В воздухе висела неопределенность. Наконец капитан Сагнер заявил, что в данном случае не остается ничего другого, как выставить «vorhut», «nachhut» и «seitenhut»[110], и на этом отпустил офицеров, чтобы через несколько минут собрать снова на полуразбитом вокзале.
— Господа, — торжественно обратился он к ним, — я совсем забыл: а троекратное «ура» в честь государя императора?
Раздалось «Hoch, hoch, hoch!», все разошлись по ротам.
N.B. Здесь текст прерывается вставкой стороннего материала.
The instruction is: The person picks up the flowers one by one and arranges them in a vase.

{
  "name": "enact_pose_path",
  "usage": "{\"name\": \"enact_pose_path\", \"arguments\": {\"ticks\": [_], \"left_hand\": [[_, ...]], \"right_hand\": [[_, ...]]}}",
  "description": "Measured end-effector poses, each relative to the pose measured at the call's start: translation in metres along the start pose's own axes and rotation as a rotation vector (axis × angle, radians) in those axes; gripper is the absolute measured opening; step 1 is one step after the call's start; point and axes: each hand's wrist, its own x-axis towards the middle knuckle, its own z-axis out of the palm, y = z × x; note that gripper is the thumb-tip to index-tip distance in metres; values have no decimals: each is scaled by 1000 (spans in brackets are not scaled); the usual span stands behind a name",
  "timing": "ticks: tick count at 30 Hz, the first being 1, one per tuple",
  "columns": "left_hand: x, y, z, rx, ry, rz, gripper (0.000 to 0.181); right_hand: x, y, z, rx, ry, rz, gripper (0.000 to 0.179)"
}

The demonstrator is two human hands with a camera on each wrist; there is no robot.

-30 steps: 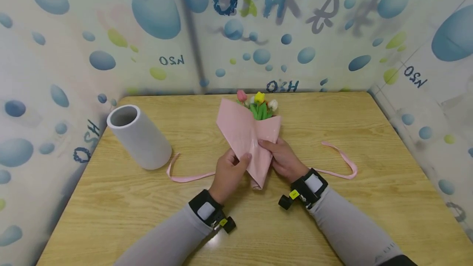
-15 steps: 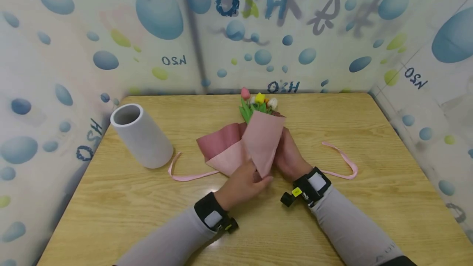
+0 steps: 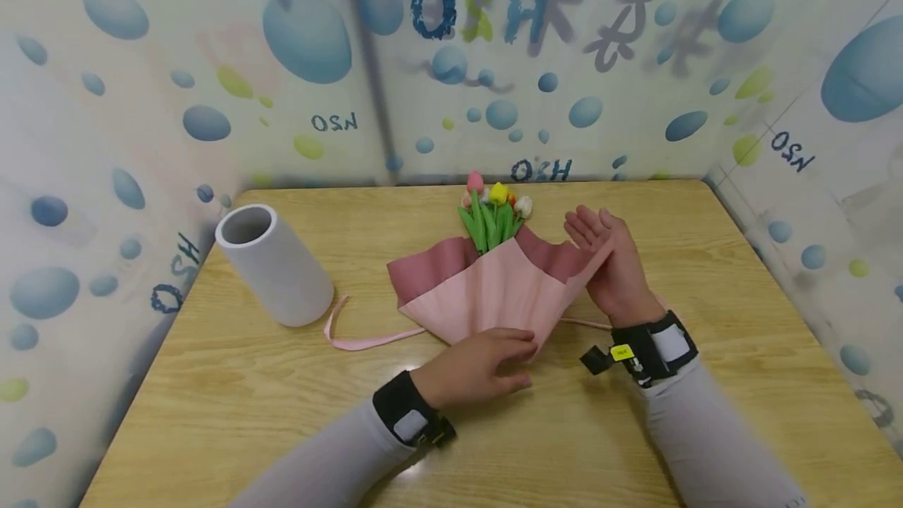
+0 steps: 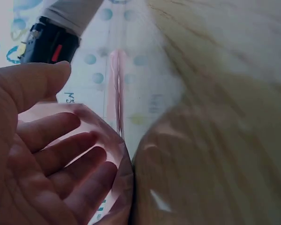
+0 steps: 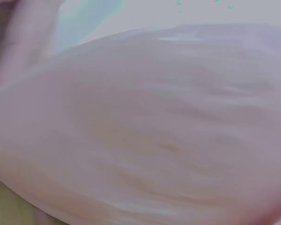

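Pink wrapping paper [image 3: 494, 292] is spread on the table in the head view, its darker rose inner side showing along the top. From its middle rise several tulips [image 3: 498, 194] in pink, yellow and white, with green leaves; their stems are hidden. My left hand [image 3: 476, 367] lies at the paper's lower end, fingers loosely extended over it and thumb apart; the left wrist view shows these fingers [image 4: 91, 161] against the pink sheet. At the paper's right corner my right hand [image 3: 614, 265] has its fingers raised and its palm by the edge. Paper [image 5: 154, 122] fills most of the right wrist view.
A white vase [image 3: 282, 273] stands on the left of the wooden table [image 3: 233, 398]. Pink ribbon [image 3: 374, 340] runs out from under the paper on the left, with more ribbon [image 3: 585, 323] on the right. A patterned wall [image 3: 628, 92] borders the back.
The folded paper has opened out into a wide fan, left flap first, then the right. My right hand has moved right and up with the right corner; my left hand has slid toward the lower end.
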Motion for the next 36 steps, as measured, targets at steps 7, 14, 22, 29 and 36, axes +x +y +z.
{"name": "enact_pose_path", "arguments": {"ticks": [7,14,22,29,36], "left_hand": [[0,3,-2,11,-27,-45,50],[1,1,-2,4,-18,-52,47],[3,-2,1,19,13,-31,40],[-1,-8,-4,48,22,-59,38],[-12,-25,-15,120,63,-122,41]], "right_hand": [[-69,-68,37,-309,16,-199,56],[-121,-67,72,-1280,-179,-408,57],[-130,-6,74,-1705,-417,-377,52],[-121,28,54,-1799,-368,-225,50],[-112,36,37,-1804,-329,-172,56]]}}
Через час прибыл фельдкурат из 73-го пехотного полка. Толстый, пышущий здоровьем и неуемной энергией дядька так и сыпал шуточками и вообще, казалось, был настроен на варьете с непристойными танцами. Пока собирали походный алтарь, он обозвал всех помощников «свиньями». Его проповедь — разумеется, по-немецки — была посвящена тому, как это прекрасно и возвышенно — отдать жизнь за его величество императора Франца-Иосифа I.
Грехи всем были отпущены, оркестр заиграл «Храни нам, боже, государя», впереди пылали деревни, гремела канонада, а позади все было усеяно маленькими деревянными крестами, на которых ветерок изредка покачивал австрийские фуражки.
Прибежали вестовые от командира маршевого батальона, и раздались приказы выступать.
Канонада приближалась. На горизонте расплывались облачка от разорвавшейся шрапнели, гул орудий набирал мощь. Бравый солдат Швейк как ни в чем не бывало шел за своим хозяином с одним-единственным чемоданчиком в руках — остальные были забыты в поезде.
Дауэрлинг ничего не замечал, его лихорадило. Время от времени он прикрикивал на своих солдат:
— А ну, вперед, вы, свиньи, собаки!
И все грозил револьвером одному подагрику, старому ополченцу, страдавшему ко всему прочему еще и грыжей. За столь вопиющую провокацию его признали «kriegsdiensttauglich ohne Verbrechen»[111].
Это был немец, крестьянин из Крумлова, до которого никак не доходило, какое отношение имеет его грыжа к сараевскому убийству, хотя в армии ему внушали: самое что ни на есть прямое.
Он все время отставал, и Дауэрлинг безжалостно подгонял его, грозясь пристрелить на месте.
В конце концов подагрик остался лежать на дороге, а Дауэрлинг, пнув его ногой, бросил:
— Du Schwein, du Elender![112]
Канонада ширилась, грохоча уже по всему фронту — не только спереди, но и со всех сторон. Справа вдоль дороги поднималась над равниной пыль: резервные колонны двинулись на помощь передовым частям.
К Дауэрлингу подошел белый как мел кадет Биглер:
— Подмоги просят, — сказал он тихо, — придется идти.
— Осмелюсь доложить, — вмешался из-за их спин Швейк, — да они из нас фарш сделают.
— Тебя, дурак, не спрашивают, — огрызнулся Дауэрлинг. — Тебе бы только отделаться побыстрее и валяться где-нибудь на поле застреленным, рылом в землю, лишь бы ничего не делать. Это у тебя не пройдет. Добраться бы до укрытия, а там я тебе покажу, почем фунт лиха!
Они поднялись на вершину холма. Пришел приказ:
— Einzeln abfallen![113]
— Ну вот и все, — сказал бравый солдат Швейк.
Похоже, он был прав. Равнина была изрыта траншеями, тянувшимися куда-то к лесу, где земляные насыпи повторяли ход окопов. В воздухе свистело и жужжало. Шрапнельные облачка плыли почти над их головами, издали доносилась ружейная стрельба и пулеметное «та-та-та-та-та!».